Initiative 99%: justice sociale ou piège fiscal?
Les comités du « oui » et du « non » à l’initiative dite « 99% » lançaient ce jeudi matin leur campagne. Du côté de la gauche, on évoque un texte qui rend justice aux contribuables modestes et aux travailleurs; de l'autre, on dénonce un piège fiscal pour la classe moyenne. Tour d'horizon.
L’initiative dite « 99% » (« Pour alléger les impôts sur les salaires, imposer équitablement le capital ») a mobilisé la classe politique valaisanne ce mercredi matin. Le comité du « pour » et celui du « contre » lançaient officiellement leur campagne cantonale en vue des votations fédérales.
Le texte des Jeunes socialistes veut augmenter le taux d’imposition sur le revenu du capital. Par revenu du capital, on entend les dividendes ou les intérêts sur des placements, des gains en capitaux - à la vente d’un bien par exemple - ou encore les revenus locatifs.
Un seuil minimal devrait être fixé pour éviter de pénaliser les contribuables les plus modestes. Les initiants parlent de 100'000 francs. En clair : si ce que vous touchez annuellement grâce à vos investissements n’excède pas les 100'000 francs, vous ne devriez pas être touchés par cette réforme fiscale, selon les Jeunes socialistes.
Une «marge de manœuvre» pour le parlement
Ce montant de 100'000 francs n’est toutefois pas officiellement énoncé par l’initiative. Les opposants évoquent donc un manque de clarté du texte. Ils lui reprochent aussi de rester flou sur le montant exact des recettes supplémentaires qui en découleraient et sur les domaines qui bénéficieront de la redistribution. « Si on avait fait quelque chose de très précis, on nous aurait reproché d’être trop précis pour un texte constitutionnel. C’est une force de l’initiative de laisser une marge de manœuvre dans son application.
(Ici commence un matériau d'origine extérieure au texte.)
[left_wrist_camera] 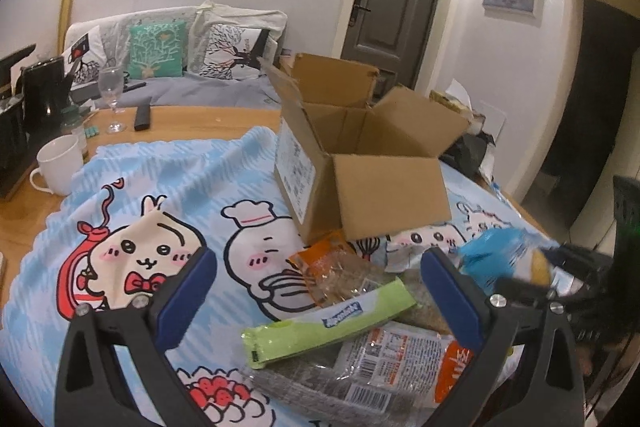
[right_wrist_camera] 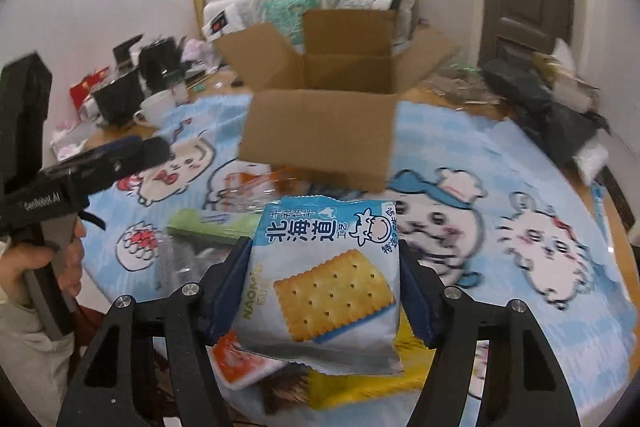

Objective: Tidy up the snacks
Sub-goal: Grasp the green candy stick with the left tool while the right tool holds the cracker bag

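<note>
My right gripper [right_wrist_camera: 322, 261] is shut on a blue and white cracker packet [right_wrist_camera: 320, 279], lifted off the snack pile; the packet [left_wrist_camera: 500, 259] shows blurred at the right of the left wrist view. My left gripper [left_wrist_camera: 316, 283] stands open above a green packet [left_wrist_camera: 328, 323], an orange clear-wrapped packet [left_wrist_camera: 332, 267] and a dark seaweed-like packet [left_wrist_camera: 372, 363]. An open cardboard box [left_wrist_camera: 360, 155] stands on the cartoon cloth beyond the pile; the same box [right_wrist_camera: 324, 115] lies straight ahead in the right wrist view. The left gripper [right_wrist_camera: 148, 151] and the hand holding it appear at the left there.
A white mug [left_wrist_camera: 60, 163], a wine glass [left_wrist_camera: 112, 95], a remote [left_wrist_camera: 142, 117] and black items stand on the wooden table [left_wrist_camera: 192, 123] at the left. A sofa with cushions [left_wrist_camera: 160, 47] is behind. Black bags and clutter [right_wrist_camera: 560, 107] sit at the right.
</note>
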`<control>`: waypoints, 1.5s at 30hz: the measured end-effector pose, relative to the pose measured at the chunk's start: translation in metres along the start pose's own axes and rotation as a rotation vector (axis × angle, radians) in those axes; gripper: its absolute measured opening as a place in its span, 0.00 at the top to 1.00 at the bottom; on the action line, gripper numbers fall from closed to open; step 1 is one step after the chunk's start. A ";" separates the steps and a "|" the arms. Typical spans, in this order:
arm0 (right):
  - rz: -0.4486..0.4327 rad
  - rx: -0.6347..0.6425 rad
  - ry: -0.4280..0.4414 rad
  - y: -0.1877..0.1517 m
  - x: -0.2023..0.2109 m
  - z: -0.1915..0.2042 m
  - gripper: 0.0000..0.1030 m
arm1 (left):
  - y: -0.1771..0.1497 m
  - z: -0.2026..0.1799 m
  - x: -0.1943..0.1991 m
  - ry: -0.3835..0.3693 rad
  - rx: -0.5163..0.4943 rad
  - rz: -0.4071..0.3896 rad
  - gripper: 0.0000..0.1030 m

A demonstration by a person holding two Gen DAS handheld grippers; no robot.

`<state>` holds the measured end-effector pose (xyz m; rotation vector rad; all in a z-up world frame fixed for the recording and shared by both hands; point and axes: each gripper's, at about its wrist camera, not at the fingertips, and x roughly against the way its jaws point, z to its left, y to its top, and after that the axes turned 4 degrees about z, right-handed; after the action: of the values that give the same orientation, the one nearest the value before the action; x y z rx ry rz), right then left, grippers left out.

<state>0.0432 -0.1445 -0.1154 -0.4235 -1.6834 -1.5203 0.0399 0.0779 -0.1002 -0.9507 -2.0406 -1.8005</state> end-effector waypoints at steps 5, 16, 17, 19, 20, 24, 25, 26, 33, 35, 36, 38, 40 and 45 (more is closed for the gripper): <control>0.016 -0.068 -0.027 -0.013 0.001 -0.034 0.37 | -0.007 -0.013 -0.010 0.022 -0.044 0.042 0.01; 0.001 -0.088 0.034 -0.025 -0.002 -0.047 0.37 | -0.009 -0.005 -0.031 0.004 -0.077 0.116 0.06; 0.000 -0.089 0.040 -0.026 -0.002 -0.048 0.37 | -0.007 -0.004 -0.032 -0.004 -0.088 0.123 0.08; -0.002 -0.090 0.046 -0.027 -0.002 -0.049 0.37 | -0.004 -0.003 -0.035 -0.012 -0.122 0.150 0.18; -0.003 -0.092 0.048 -0.027 -0.002 -0.048 0.37 | -0.004 -0.003 -0.038 -0.025 -0.145 0.168 0.20; -0.007 -0.098 0.061 -0.027 -0.002 -0.050 0.37 | -0.005 0.003 -0.053 -0.121 -0.254 0.275 0.22; -0.008 -0.098 0.063 -0.027 -0.001 -0.050 0.37 | -0.006 0.006 -0.055 -0.149 -0.263 0.293 0.22; -0.010 -0.099 0.064 -0.027 -0.001 -0.050 0.37 | -0.006 0.009 -0.058 -0.159 -0.261 0.310 0.22; -0.008 -0.097 0.067 -0.027 -0.001 -0.049 0.37 | -0.012 0.030 -0.077 -0.299 -0.191 0.403 0.35; -0.007 -0.096 0.066 -0.027 -0.002 -0.049 0.37 | -0.014 0.027 -0.078 -0.317 -0.200 0.417 0.39; -0.008 -0.097 0.066 -0.027 -0.002 -0.049 0.37 | -0.016 0.024 -0.079 -0.327 -0.216 0.425 0.40; -0.006 -0.096 0.065 -0.027 -0.002 -0.049 0.37 | -0.015 0.022 -0.080 -0.354 -0.221 0.432 0.40; -0.006 -0.094 0.065 -0.027 -0.002 -0.048 0.37 | -0.015 0.021 -0.080 -0.362 -0.222 0.434 0.49; -0.006 -0.093 0.065 -0.026 -0.002 -0.048 0.37 | -0.012 0.022 -0.083 -0.350 -0.217 0.432 0.66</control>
<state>0.0420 -0.1944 -0.1372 -0.4136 -1.5692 -1.6044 0.0997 0.0737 -0.1623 -1.7229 -1.6488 -1.7248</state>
La loi peut prévoir toutes les exceptions possibles qui seraient cohérentes avec le paysage économique suisse. Si l’initiative passe, le seul message qu’on envoie politiquement est que les revenus du capital doivent être plus fortement imposé que les revenus du travail à partir d’un certain montant », rétorque Clément Borgeaud, président du Parti socialiste du Valais romand.
De son côté, le conseiller national vert Christophe Clivaz ajoute que les opposants essaient de faire peur à la population en prétendant que l’initiative, si elle était acceptée, serait une catastrophe pour l’économie nationale.
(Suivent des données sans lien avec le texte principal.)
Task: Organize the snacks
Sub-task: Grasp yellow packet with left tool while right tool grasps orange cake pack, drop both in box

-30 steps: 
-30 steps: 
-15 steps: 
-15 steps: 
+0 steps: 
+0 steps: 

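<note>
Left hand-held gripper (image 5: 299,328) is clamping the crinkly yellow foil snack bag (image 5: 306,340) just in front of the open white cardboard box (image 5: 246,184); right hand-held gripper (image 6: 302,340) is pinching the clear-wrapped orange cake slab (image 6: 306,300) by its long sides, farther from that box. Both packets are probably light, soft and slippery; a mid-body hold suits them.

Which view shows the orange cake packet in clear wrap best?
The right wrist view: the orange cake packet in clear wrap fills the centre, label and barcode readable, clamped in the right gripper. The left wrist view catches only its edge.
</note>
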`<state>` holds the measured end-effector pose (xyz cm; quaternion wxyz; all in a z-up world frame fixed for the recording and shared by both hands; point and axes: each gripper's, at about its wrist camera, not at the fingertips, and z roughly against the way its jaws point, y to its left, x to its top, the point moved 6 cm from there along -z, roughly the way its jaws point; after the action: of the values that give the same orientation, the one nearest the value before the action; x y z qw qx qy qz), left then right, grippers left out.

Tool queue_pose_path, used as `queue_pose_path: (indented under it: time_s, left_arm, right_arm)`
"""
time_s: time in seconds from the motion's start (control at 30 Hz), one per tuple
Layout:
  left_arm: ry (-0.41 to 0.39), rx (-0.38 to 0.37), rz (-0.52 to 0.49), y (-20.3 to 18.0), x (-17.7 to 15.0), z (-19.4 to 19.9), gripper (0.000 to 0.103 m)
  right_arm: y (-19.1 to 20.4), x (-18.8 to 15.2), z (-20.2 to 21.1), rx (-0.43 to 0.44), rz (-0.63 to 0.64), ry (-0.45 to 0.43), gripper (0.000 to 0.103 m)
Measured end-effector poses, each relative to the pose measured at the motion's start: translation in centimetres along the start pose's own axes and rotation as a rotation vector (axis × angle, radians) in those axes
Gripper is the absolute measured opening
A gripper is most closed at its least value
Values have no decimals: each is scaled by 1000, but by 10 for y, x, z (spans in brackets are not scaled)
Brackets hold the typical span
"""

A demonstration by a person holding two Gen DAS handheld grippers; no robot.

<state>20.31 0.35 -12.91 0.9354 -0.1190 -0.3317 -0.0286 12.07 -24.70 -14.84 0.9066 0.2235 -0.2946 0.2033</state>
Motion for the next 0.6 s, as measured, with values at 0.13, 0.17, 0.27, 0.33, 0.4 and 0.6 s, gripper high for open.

Les initiants parlent d’un revenu fiscal supplémentaire d’environ 10 milliards de francs grâce à ce projet constitutionnel, mais cela ne suffit pas à convaincre le camp du « non ». Pour le conseiller national du Centre, Sydney Kamerzin, l’initiative est idéologique: il s'agit simplement de taxer les plus riches, sans vraiment définir à quoi servira l'argent récolté. «Le texte vise à plus de prospérité sociale, explique le Valaisan, mais qu'est-ce que veut dire la prospérité sociale? Est-ce qu'on parle de climat? Est-ce que l'on veut plus de prestations sociales? Est-ce qu'il faudrait plus d'infrastructures de loisir? En général, le pouvoir politique législatif décide d'introduire l'impôt dans un but précis. Là, il n'y en a pas. C'est le principal problème de cette initiative.»
«De la jalousie de la part de la gauche»
Pour ce comité, dont les membres sont issus du PLR, du Centre/PDC et de l’UDC, il y a également un problème statistique. Le chiffre de 1% correspondant à la population touchée par cette initiative est trop bas. Le camp bourgeois estime que la gauche oublie une partie des propriétaires, qui seraient ponctionnés d'une somme supplémentaire en cas de vente de leur maison familiale ou encore les entrepreneurs et les patrons de PME qui devraient trouver des fonds supplémentaires en cas de succession. «Le chiffre de 60'000 personnes concernées en Suisse, je n'y crois pas, réagit Blaise Melly, député UDC. Cette initiative veut simplement pointer du doigt une partie de la population et leur attribuer tous les maux. C'est simplement de la jalousie.»
Quant au fait de taxer davantage le «revenu du capital» par rapport au «revenu du travail», cela n'a pas de sens pour les opposants au texte. «Nous sommes évidemment attachés à la valeur travail, précise Blaise Melly. Mais il faut également valoriser le capital, notamment parce qu'il s'agit de revenu accumulé, d'épargne. Ce sont donc les deux notions ensemble qui produisent de la richesse.»
La population suisse devra se prononcer le 26 septembre prochain sur cette initiative «99%» ainsi que sur le «mariage pour tous».